Ancient floor traditions are found among many peoples, with two now fragmentary Mesopotamian myths -- one in which the Noah character is the Sumerian king Ziusudra (Kramer 1969, 42-44), the other in which he is named Atrahasis (Speiser 1969, 104-106) -- predating the one in the Gilgamesh epic. What distinguishes the Genesis myth from its predecessors is firstly the elimination by the biblical writers of the original polytheistic context, and secondly the presentation of the Flood as divine judgement against sin. (In the Atrahasis myth, by way of contrast, a flood is sent because people have become so numerous and noisy that the supreme god Enlil can't sleep.)

The Institute for Creation Research (ICR), headed by America's leading "scientific" creationist Henry Morris, considers NOah's Flood to be literal history. In its quasi-official textbook _Scientific Creationism_ (Morris 1985b, 252), the ICR calls the Genesis Flood "the real crux" of the creation/evolution dispute, for the ICR's creationists consider the Flood, not evolution, to be the answer to the order of the fossil record. That order is one of simpler to more complex fossil organisms as we move from older to younger rock strata -- exactly the order that we would expect to find if life on earth has evolved.

But the ICR (Morris 1985b, 117-120) argues that the fossils are of organisms that were "originally created contemporaneously" and were drowned in a "great hydraulic cataclysm" that laid down all the earth's beds of sedimentary rock. Such a flood, the ICR maintains, would leave its drowned victims roughly in the order of their habitat elevations and their ability to flee from the waters. We are apparently supposed to attribute to coincidence the fact that this order of drowning turns out to look the same as an evolutionary order. We must also share the amazement (rhetorical, of course) of philosopher Michael Ruse (1982, 315) that in fleeing the Flood "not *one* human being," or horse, or cow, or tortoise, was so slow or stupid or crippled as to lag behind and get caught "at the bottom of the hill," [or to be so smart as to advance up the mountains until the waters closed over their heads -- JM] thus to become fossilized with simpler organisms in a lower rock layer [or fossilized on mountaintops in little groups of drowned people].

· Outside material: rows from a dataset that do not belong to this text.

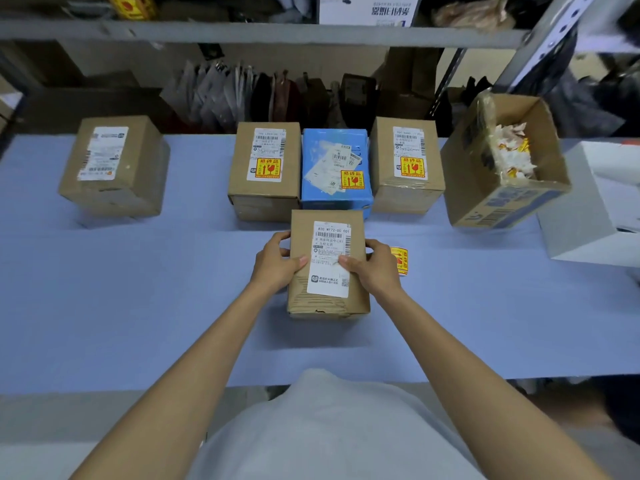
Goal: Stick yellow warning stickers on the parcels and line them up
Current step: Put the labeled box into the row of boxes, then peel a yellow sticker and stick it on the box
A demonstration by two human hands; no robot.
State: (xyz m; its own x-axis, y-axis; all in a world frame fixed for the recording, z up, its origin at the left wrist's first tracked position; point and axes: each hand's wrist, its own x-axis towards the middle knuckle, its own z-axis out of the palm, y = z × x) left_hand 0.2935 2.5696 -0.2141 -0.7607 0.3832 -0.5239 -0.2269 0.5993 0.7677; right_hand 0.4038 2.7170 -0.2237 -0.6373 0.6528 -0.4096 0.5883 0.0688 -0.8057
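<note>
Gripping the unstickered brown cardboard parcel [327, 265] by both sides, left hand [277, 266] and right hand [373, 270] clamp it, apparently steadying it for labelling. The yellow sticker roll [400, 259] lies just right of the grip; three stickered parcels [336, 168] stand beyond.

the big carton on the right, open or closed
Open. The carton has no lid or flaps over its top, and white and yellow paper scraps show inside it.

Both the left hand [277, 263] and right hand [372, 268] gripped a brown parcel [327, 268] on the blue counter [138, 289], near 3 stickered parcels [336, 168]; a sticker roll [399, 260] lay just right.
</note>
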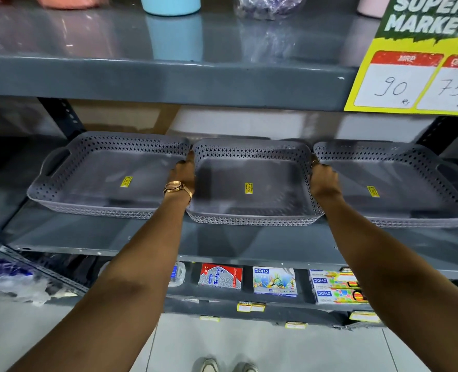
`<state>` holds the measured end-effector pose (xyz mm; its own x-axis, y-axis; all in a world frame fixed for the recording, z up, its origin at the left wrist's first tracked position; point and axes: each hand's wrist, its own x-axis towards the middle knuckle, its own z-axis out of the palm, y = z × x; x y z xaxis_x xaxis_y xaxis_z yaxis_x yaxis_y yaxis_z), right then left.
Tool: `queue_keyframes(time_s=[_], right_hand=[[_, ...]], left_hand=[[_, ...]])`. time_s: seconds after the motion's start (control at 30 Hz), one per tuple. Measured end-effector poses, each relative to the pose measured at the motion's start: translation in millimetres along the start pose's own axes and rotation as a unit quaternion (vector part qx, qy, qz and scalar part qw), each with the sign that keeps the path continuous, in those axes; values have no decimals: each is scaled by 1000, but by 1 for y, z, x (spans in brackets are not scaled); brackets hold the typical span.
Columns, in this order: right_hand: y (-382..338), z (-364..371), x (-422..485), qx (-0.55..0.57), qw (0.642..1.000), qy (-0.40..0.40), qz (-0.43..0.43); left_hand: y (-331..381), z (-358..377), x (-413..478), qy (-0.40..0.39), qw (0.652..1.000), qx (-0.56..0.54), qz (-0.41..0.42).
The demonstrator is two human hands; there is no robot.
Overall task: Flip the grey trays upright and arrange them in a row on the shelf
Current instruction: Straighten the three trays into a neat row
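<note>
Three grey perforated trays stand upright side by side on the grey metal shelf (141,237). The left tray (98,181) and the right tray (399,189) each rest on the shelf with a yellow sticker inside. The middle tray (249,167) sits between them, its front edge over the shelf surface. My left hand (182,174), with a gold watch on the wrist, grips the middle tray's left rim. My right hand (323,178) grips its right rim. The fingers of both hands are hidden behind the rims.
An upper shelf (168,76) hangs just above the trays, carrying a blue cup (170,5) and wrapped goods. A yellow price sign (416,76) hangs at the right. Below, boxes of stationery (274,283) line a lower shelf. My shoes (227,366) stand on the tiled floor.
</note>
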<state>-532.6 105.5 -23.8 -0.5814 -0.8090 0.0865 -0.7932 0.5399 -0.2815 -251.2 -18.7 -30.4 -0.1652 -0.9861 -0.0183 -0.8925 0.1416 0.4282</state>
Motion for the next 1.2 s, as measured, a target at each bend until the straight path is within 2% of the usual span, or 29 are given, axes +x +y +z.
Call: queue_keyframes(time_s=[0.1,0.23,0.47,0.63,0.7,0.93,1.2], right_hand=[[-1,0,2,9,1000,2,16],[-2,0,-1,4,1000,3,12],[4,-2,-23,-13,1000,-12,2],[7,-5,-46,-29,998,-36,46],[10,-7,-57,-36,998,-30,50],[12,-9,-81,-29,998,-6,53],[9,-13,-84,-18,999,-10,50]], left_hand=[[0,-3,0,-6,999,-35,13],[1,-3,-4,-2,999,8,39],[1,-6,-26,-19,999,36,18],[-6,-5,-52,-10,999,36,20],[-5,-9,-64,2,1000,17,7],[-13,-10,-82,-10,998,57,12],[-11,-7,-83,5,999,40,2]])
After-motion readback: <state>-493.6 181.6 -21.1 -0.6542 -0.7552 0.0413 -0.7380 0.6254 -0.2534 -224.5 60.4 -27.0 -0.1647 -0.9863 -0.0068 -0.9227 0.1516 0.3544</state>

We also have to wonder where all the water came from, not to mention where all of it went. It has been estimated (Newell 1985, 38) that over 4.4 billion cubic kilometers of water, to a height of 9 kilometers above present sea level, would be needed to completely cover the earth's surface ("and all the high hills, that were under the whole heavens, were covered" [Gen. 7:19]). In other words, Noah's Flood would have required over three times the amount of water (oceans, lakes, atmospheric moisture, and so on) that is presently in the earth's hydrologic cycle. Even a flood only three kilometers above present sea level -- enough to cover about one-third of Mount Everest -- would require more water than the earth has available (Newell 1985, 38). Morris and his fellow "scientific" creationists must therefore resort to fancy. They hypothesize that before the Flood there existed "a vast thermal blanket of water vapor" in the earth's atmosphere, and that this "vapor canopy" not only provided the pro-Flood world with a "marvelous greenhouse effect" but provided ample atmospheric water for the Flood (Morris 1985b, 124-125). Not only does the creationist "vapor canopy theory" have no basis in either science or the Bible, but the atmospheric pressure and composition resulting from such a canopy would have prevented earthly life from existing (see Strahler 1987, 195- 197).